Monday, September 13, 2010

Locanda del Pilone (Alba in Piedmont)

June 2009

Loc. Madonna di Como, 34 - 12051 Alba CN, Piedmont
Tel: +39 173 366609

Update: The chef at Pilone has changed since we dined there in 2009. The 2 Michelin Star restaurant Villa Crespi took over Pilone and installed one of its chefs to run the kitchen there. As as result, the restaurant regained the 1-Michelin star in 2011 which it lost when the previous chef left.

Locanda del Pilone is a 1-Michelin star restaurant in the hills in Alba. It is literally in the middle of nowhere and it was a real pain to find our way there. Our GPS failed us miserably as it led us to drive through some unmarked roads only to end up in a barn and scaring some poor old lady who was taking a nap on her chair by the barn. After that, we decided to do the logical thing and call our hotel, and the concierge managed to direct us there over the phone. It turns out that the restaurant, being on top of the hill, had it's mail box located at the bottom of the hill (right next to the barn) but there was no way for our car to get up the hill without making an almighty detour through the town, hence our GPS got confused.

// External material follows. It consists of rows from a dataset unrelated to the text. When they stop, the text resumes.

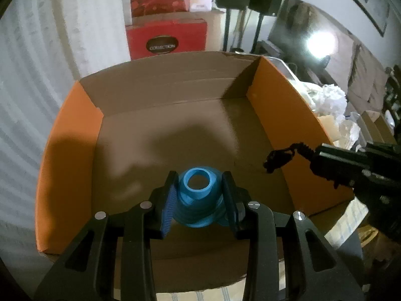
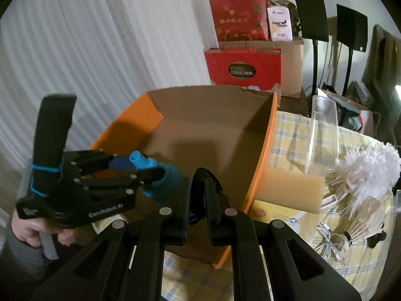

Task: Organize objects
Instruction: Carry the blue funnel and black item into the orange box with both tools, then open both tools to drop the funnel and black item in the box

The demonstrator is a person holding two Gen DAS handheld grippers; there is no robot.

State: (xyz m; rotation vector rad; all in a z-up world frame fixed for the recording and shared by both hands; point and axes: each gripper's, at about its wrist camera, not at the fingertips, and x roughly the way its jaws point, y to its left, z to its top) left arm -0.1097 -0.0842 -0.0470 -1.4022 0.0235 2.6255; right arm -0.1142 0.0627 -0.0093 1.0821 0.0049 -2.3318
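Note:
My left gripper [image 1: 199, 190] is shut on a blue plastic funnel-shaped piece [image 1: 198, 200] and holds it over the floor of an open cardboard box with orange outer walls [image 1: 273, 105]. The same gripper [image 2: 135, 169] with the blue piece [image 2: 163, 183] shows in the right wrist view. My right gripper [image 2: 198, 185] is shut on a black coiled hair tie [image 2: 199, 175] at the box's [image 2: 260, 175] near right wall. In the left wrist view the hair tie [image 1: 280, 159] hangs from the right gripper [image 1: 314, 154] over the box's right wall.
A yellow checked cloth [image 2: 288, 135] covers the table. Right of the box lie a tan sponge [image 2: 290, 190], a clear plastic container [image 2: 323, 135], a white fluffy duster [image 2: 368, 173] and white cables [image 2: 330, 245]. Red gift bags [image 2: 240, 67] and black stands [image 2: 313, 37] are behind.

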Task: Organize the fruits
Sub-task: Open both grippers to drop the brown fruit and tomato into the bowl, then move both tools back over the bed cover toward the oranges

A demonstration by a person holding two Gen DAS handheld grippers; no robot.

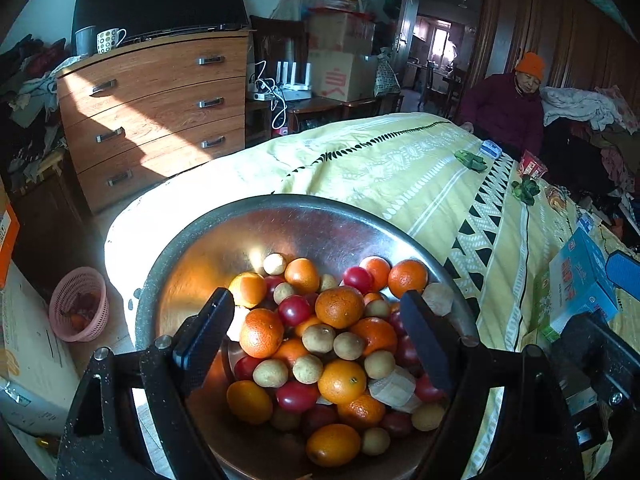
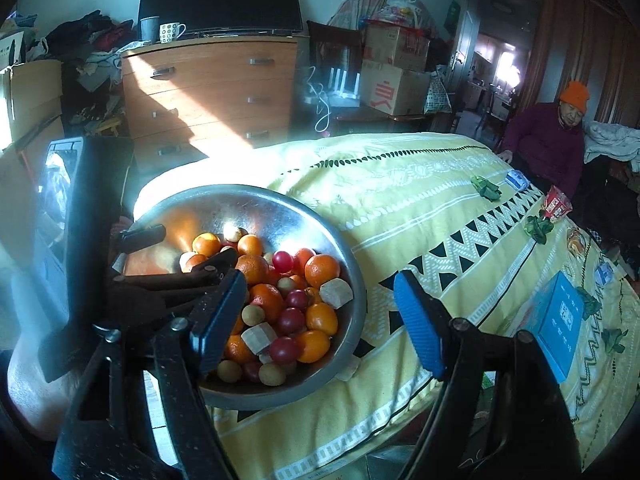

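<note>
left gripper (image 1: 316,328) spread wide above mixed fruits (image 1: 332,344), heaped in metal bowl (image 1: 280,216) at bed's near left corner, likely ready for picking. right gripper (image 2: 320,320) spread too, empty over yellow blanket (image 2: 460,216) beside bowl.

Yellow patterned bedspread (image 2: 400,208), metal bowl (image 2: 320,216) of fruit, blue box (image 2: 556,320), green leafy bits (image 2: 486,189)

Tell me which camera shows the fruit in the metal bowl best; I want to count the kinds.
The left wrist view: the metal bowl fills its centre, with the fruit seen close between the open left gripper. In the right wrist view the bowl sits smaller, lower left, partly hidden by both grippers' fingers.
</note>
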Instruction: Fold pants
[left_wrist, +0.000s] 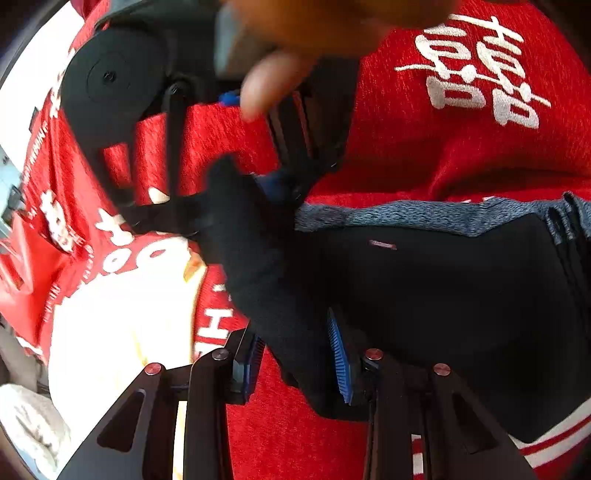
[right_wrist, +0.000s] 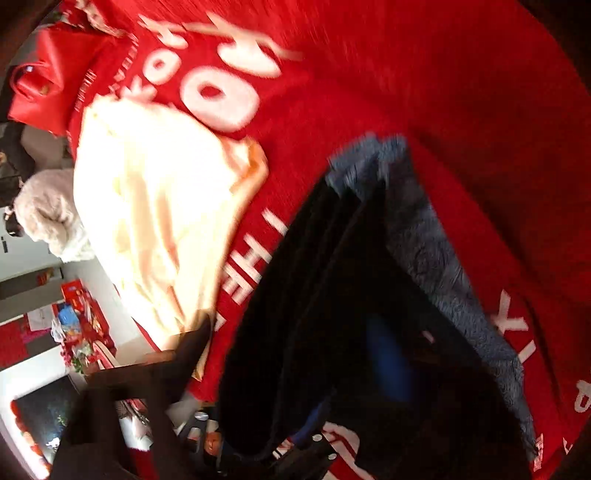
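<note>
The black pants (left_wrist: 443, 302) with a grey-blue fleece lining (left_wrist: 406, 216) lie on a red blanket. A band of their black cloth runs up between the blue pads of my left gripper (left_wrist: 297, 365), which is shut on it. That band ends in a bunch at my right gripper (left_wrist: 258, 181), which comes in from the upper left and pinches it; a person's blurred hand (left_wrist: 266, 85) holds that gripper. The right wrist view is blurred. Black pants cloth (right_wrist: 303, 314) covers its fingers, and only one blue pad (right_wrist: 388, 358) shows through.
The red blanket (left_wrist: 443, 147) with white lettering covers the surface. A cream cloth (right_wrist: 155, 206) lies to the left of the pants, with a fluffy beige item (right_wrist: 48, 214) beyond it. A red bag (right_wrist: 44, 81) sits at the far left, and the floor with clutter (right_wrist: 81, 332) shows below.
</note>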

The restaurant is situated in a converted barn, and has its own B&B (ideal for people coming from afar to eat at the restaurant and staying the night). The views of the vineyards below are spectacular, unfortunately, as we got there, it was already getting dark, so we did not get to enjoy the views during dinner.

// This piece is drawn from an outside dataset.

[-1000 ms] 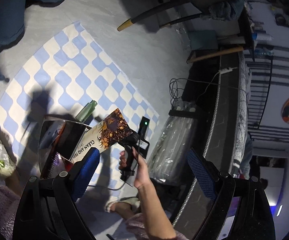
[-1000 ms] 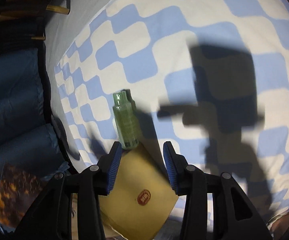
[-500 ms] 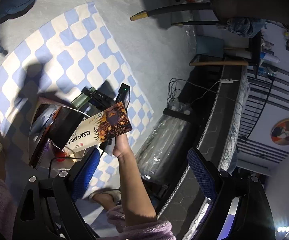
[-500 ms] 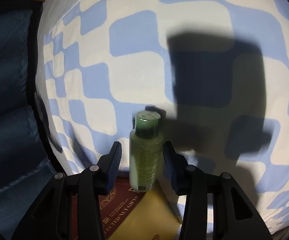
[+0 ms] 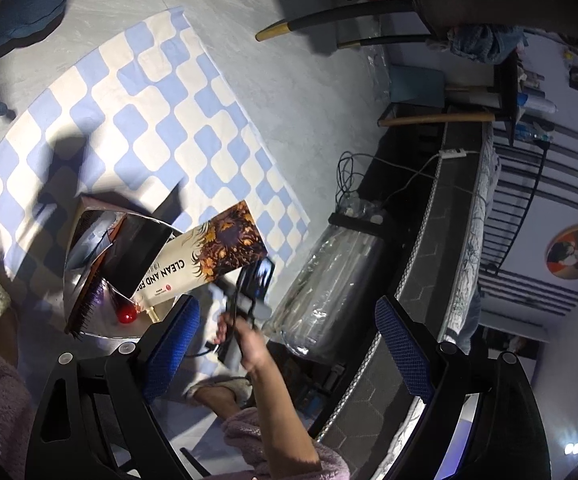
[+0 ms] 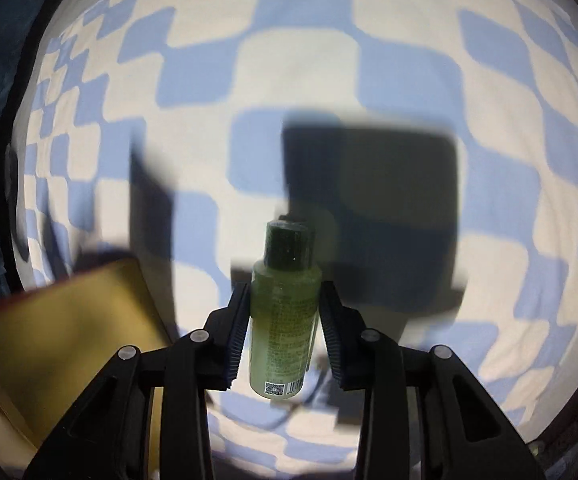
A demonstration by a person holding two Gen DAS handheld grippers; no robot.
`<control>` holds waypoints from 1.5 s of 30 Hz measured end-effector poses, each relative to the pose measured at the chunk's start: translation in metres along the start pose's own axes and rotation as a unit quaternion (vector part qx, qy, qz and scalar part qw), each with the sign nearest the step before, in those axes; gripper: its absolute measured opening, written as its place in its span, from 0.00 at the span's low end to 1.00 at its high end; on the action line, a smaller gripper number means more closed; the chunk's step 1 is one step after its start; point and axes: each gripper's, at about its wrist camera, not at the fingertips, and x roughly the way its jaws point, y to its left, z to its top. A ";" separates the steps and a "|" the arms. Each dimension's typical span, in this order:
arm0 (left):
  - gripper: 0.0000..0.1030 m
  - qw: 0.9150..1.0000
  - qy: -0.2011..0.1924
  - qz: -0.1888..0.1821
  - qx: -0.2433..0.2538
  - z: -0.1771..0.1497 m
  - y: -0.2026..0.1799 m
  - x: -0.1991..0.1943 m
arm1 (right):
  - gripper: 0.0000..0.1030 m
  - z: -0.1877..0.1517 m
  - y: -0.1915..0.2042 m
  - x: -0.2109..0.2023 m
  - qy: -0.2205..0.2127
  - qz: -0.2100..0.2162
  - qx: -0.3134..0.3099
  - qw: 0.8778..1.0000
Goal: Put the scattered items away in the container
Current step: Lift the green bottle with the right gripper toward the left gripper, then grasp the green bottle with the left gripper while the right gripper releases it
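the right gripper point(image 6: 283, 314) has just been closing its jaws on the small green bottle point(image 6: 283, 320), which stands between the pads, its dark cap toward the blue-and-cream checked rug point(image 6: 369, 60); the pads look to touch its sides. to do this well, the squeeze should sit mid-body before lifting toward the metal container point(image 5: 89, 280) holding a hairbrush point(image 5: 87, 300) and pouch point(image 5: 209, 252). the left gripper point(image 5: 287, 344) has wide, empty jaws.

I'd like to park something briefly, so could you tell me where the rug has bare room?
The rug is bare beyond the container, toward the chair legs. It is crowded at the container, where the box overhangs.
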 end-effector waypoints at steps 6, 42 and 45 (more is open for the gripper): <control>0.87 0.999 0.013 0.020 0.026 -0.012 -0.010 0.012 | 0.36 -0.104 -0.052 0.010 0.005 0.011 0.042 0.999; 0.87 0.965 0.198 0.088 0.145 -0.093 -0.044 0.137 | 0.34 -0.264 0.078 -0.246 -0.224 0.240 0.020 0.944; 0.87 0.962 0.192 0.079 0.178 -0.098 -0.050 0.138 | 0.34 -0.271 0.093 -0.246 -0.240 0.271 0.009 0.932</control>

We were warmly greeted and shown to our seat in a rustic dining room next to a brick chimney. The maitre d' spoke good english and was a real hoot throughout the whole evening. The restaurant had an excellent wine list and we picked out a wonderful 2004 Paolo Scarvino Barolo.

After some prosecco and amuse bouche, we started with an egg creation; a fried egg, poached egg and egg yolk with some greens. It was a lovely way to start the meal.

This was followed by breaded sardines, which was an interesting way to cook the fish, and this was very good as well. We learnt that the young chef was from Venice and hence specialised in cooking seafood.

Then we had a chicken breast with foie gras in a lobster emulsion. This was tasty enough without being fantastic.

The next dish was quite disappointing (in comparison with the other dishes); it was a spinach and cheese ravioli and pasta dish. This dish served to fill us up unnecessarily without being particularly delicious.

The next pasta dish was superb though, it was a simple carbonara with pasta done al dente, good texture and complementary flavours. 

And the main course was a delightful breaded veal cutlet which was cooked to perfection.

Dessert was a real surprise and was really nostalgic for us. There were a few innovative creations here; the second from the left being a raspberry yolk (covered with a thin membrane) which broke easily in the mouth releasing the fruity flavours; the middle one being a sugar-cameralised piece of grapefruit (the sourness of the grapefruit was countered by the sweetness of the sugar - it reminded us of how we used to eat grapefruit when we were young, sprinkling sugar on the grapefruit); and the piece de resistance was the sorbet which, when you put in your mouth, starts crackling loudly, like mini explosions in your mouth (this also took us back to our childhood when we loved eating such crackling sweets - we have not come across such sweets since then).

Petit fours were also masterful, with which we capped off a very good meal. We thoroughly enjoyed our meal, and with the exception of the chicken and ravioli dishes which were ordinary, the rest of dinner (and the wine) was most enjoyable.

At the end of dinner, the chef came out to greet us. He didn't speak any english, but the english-speaking the maitre d' asked how I thought the dinner was, to which I responded most positively. However, the playful maitre d' he kept pestering me for some 'constructive criticism' so that they could improve, and so, with my good sense having abandoned me after a few glasses of prosecco and a bottle of wine, I told him that "actually, if there is one flaw, then it would have been the ravioli dish which I thought was quite pointless, since it was followed by another pasta dish. Instead, a fish or shellfish would be more appropriate".

The maitre d' duly translated for the chef, who then looked absolutely dismayed! I felt so bad as he looked so inconsolable and my attempts to appease him did not seem to work. So we hastily made our leave, to the mirth of the maitre d', who assured us that the chef "could take it".

In all seriousness, it was an excellent meal (at what I must say is a very reasonable price) and any negative impression on our part would have been undeserved by the chef. For all we know, the mischievous maitre d' probably told the chef that we were from Michelin and that we said that his food sucked and we were going to take his star away from him!

Final Thoughts: The food was innovative with very good use of basic ingredients (did not try to wow us with fancy or expensive ingredients but kept faith with his cooking technique); a very good young chef with lots of potential. The wine list was impressive and was also reasonably priced (which is to be expected in such a countryside restaurant. The restaurant itself was warm, cosy and comfortable, must like a countryside inn. But best of all was the service that night, as it was attentive, friendly and entertaining.